Después de entregarle el bolso y el teléfono, se despidieron y se fueron. Thalassa encendió el teléfono, agradecida de ver que aún tenía batería.
Kris. Tenía que decirle a Kris lo que le había pasado a su bebé. Buscó su contacto y marcó su número. Sonó hasta que la llamada se fue a buzón. Volvió a intentarlo y, al obtener el mismo resultado, decidió mandarle un mensaje de texto.
“Amor, anoche me atacaron en la calle y estoy en el hospital. Nuestro bebé no sobrevivió. Por favor, ven a verme. Te necesito”.
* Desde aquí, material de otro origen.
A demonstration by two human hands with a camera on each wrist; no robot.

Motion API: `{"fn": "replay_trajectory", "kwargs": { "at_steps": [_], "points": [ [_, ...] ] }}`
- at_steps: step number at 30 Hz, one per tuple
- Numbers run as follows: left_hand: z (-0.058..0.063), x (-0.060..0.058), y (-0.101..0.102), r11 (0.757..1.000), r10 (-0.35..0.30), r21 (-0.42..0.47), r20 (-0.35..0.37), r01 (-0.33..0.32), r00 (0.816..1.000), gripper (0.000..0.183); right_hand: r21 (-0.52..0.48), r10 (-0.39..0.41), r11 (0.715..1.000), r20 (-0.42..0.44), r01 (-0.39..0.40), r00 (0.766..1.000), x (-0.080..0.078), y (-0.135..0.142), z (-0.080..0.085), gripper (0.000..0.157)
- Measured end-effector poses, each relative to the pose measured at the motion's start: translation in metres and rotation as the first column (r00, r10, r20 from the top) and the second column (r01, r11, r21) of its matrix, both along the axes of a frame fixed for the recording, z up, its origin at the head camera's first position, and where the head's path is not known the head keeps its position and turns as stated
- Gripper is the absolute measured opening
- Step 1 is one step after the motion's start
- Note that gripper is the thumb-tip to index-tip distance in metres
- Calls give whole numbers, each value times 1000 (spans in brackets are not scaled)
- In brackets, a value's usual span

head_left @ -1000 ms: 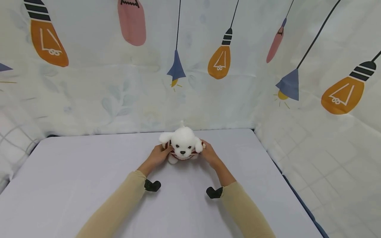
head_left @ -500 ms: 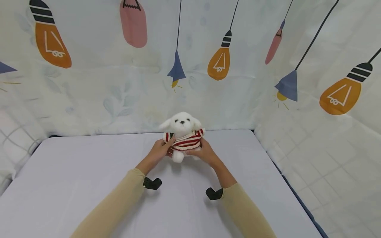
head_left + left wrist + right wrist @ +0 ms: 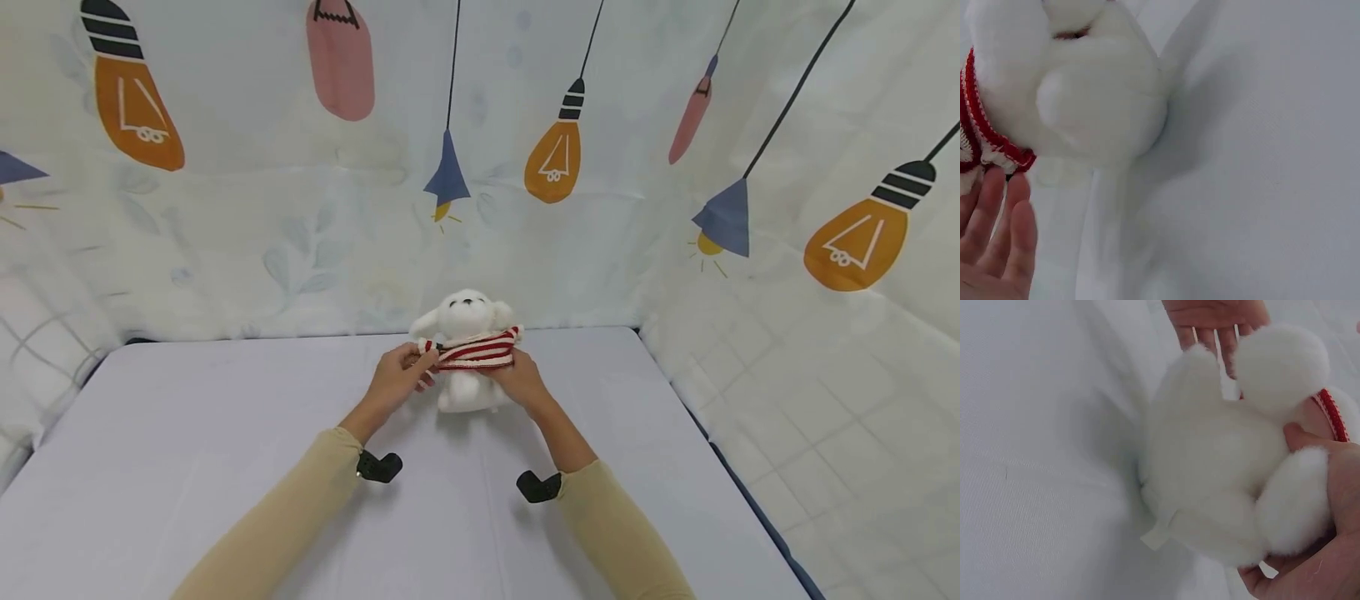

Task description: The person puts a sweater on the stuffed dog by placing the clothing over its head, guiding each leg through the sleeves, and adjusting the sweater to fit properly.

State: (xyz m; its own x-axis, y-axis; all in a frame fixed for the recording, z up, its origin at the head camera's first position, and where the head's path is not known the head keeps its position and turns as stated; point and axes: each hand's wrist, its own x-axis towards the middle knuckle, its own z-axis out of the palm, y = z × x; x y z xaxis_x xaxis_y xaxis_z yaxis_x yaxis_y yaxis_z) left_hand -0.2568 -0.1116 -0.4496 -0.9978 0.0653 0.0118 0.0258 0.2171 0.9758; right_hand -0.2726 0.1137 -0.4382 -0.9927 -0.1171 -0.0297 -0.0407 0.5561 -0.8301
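A white plush dog [image 3: 467, 392] is upright at the table's far side, its head tipped back. It wears a red-and-white striped sweater [image 3: 480, 351], bunched high so the white lower body shows. My left hand [image 3: 395, 379] pinches the sweater at its left side with the thumb in front; in the left wrist view the fingers [image 3: 1018, 231] reach its red hem. My right hand [image 3: 522, 383] grips the dog's other side. In the right wrist view its thumb lies at the belly beside the hem, and a small white tag [image 3: 1157, 537] sticks out from the dog's bottom.
A pale cloth covers the table [image 3: 187, 417]. Behind it hangs a light curtain [image 3: 337, 250] printed with bulbs and lamps, and it continues down the right side. Black wrist mounts [image 3: 380, 467] stick out at both cuffs.
The dog has tilted from face forward to upright with its head back, showing its sweater and lower body. Both hands have shifted on it, and the sweater sits higher than half a second ago.
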Motion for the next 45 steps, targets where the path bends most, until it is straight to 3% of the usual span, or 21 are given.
{"fn": "replay_trajectory", "kwargs": {
  "at_steps": [4,7,9,11,15,20,25,29,32,37,41,45],
  "points": [
    [6,2,-7,988,118,-81,-151,-132,981,33,0,6,1000,-2,-6,1000,-3,2,-2,53],
    [10,2,-11,978,97,-156,-246,-138,964,25,4,5,1000,4,-5,1000,-4,3,-2,53],
    [11,1,-12,978,64,-177,-269,-114,961,19,4,4,1000,5,-4,1000,-4,3,-2,53],
    [12,1,-11,986,24,-152,-246,-63,969,16,0,8,1000,6,-8,1000,-3,3,0,53],
    [11,1,-10,998,-56,-42,-133,51,990,19,-3,10,1000,11,-10,1000,-2,0,1,54],
    [7,-2,-3,989,-144,6,-54,145,988,23,-11,-20,1000,34,21,999,-2,-1,-2,59],
    [0,-6,0,987,-160,16,-29,161,987,36,-18,-24,1000,22,24,999,-2,1,-2,59],
    [-4,-9,0,987,-159,9,38,158,987,29,-39,9,999,17,-8,1000,-3,4,-3,55],
    [-5,-10,-1,981,-195,25,44,194,980,25,-55,25,998,23,-24,999,-3,3,-4,54],
    [-3,-10,1,952,-288,101,-36,290,957,27,-12,-17,1000,-9,17,1000,-3,-2,-3,48],
    [4,-6,4,946,-313,76,-19,314,949,31,36,-62,997,-65,64,996,-2,-8,-3,43],
    [12,1,12,956,-276,-115,-32,271,961,53,63,-106,992,-81,112,991,0,-12,-2,44]
  ]
}}
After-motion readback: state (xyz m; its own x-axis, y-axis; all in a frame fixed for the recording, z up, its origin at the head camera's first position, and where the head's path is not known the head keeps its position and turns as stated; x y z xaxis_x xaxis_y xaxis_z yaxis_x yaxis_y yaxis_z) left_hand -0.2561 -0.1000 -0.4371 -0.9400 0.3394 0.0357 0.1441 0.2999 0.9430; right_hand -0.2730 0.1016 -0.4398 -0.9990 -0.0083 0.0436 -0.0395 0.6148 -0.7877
Seguro respondería. Sin importar lo que pensara de ella, seguía siendo su hijo de quien hablaba. A pesar de su esperanza, le sorprendió recibir una respuesta. La abrió, pero en cuanto la leyó, deseó no haberlo hecho.
KRIS: “¿Y qué quieres que haga? Resuélvelo tú. No me importa”.
Thalassa sintió que el mundo se le venía encima. Estaba tan confundida que leyó el mensaje una y otra vez, tratando de convencerse de que había entendido mal.
Cuando por fin asimiló que esa era, en efecto, la respuesta que Kris le había enviado, el dolor que la atravesó fue tan inmenso que jadeó y se llevó una mano al pecho. Sintió que el corazón se le iba a desgarrar. Quizá sería mejor, así dejaría de doler tanto.
¿Resuélvelo tú? ¿No me importa?
¿Cómo podía ser tan cruel con ella cuando más lo necesitaba?
Cuando se cansó de llorar, se quedó acostada en silencio, con la mirada fija en el techo. Unos minutos después, la puerta se abrió y entró la misma doctora de antes.
—Mandamos otro recado a la oficina de tu esposo y no ha habido respuesta, pero necesitamos que alguien llene los papeles necesarios. ¿Qué hacemos...?
—Ya no lo contacten —dijo Thalassa con voz apagada.
—¿Perdón?
Thalassa se levantó lentamente mientras se secaba las lágrimas de la cara.
—Dije que ya no lo contacten —respondió con voz dura—. Yo me voy a encargar de todo.
Había terminado. Estaba harta de derramar una sola lágrima más por Kris Miller.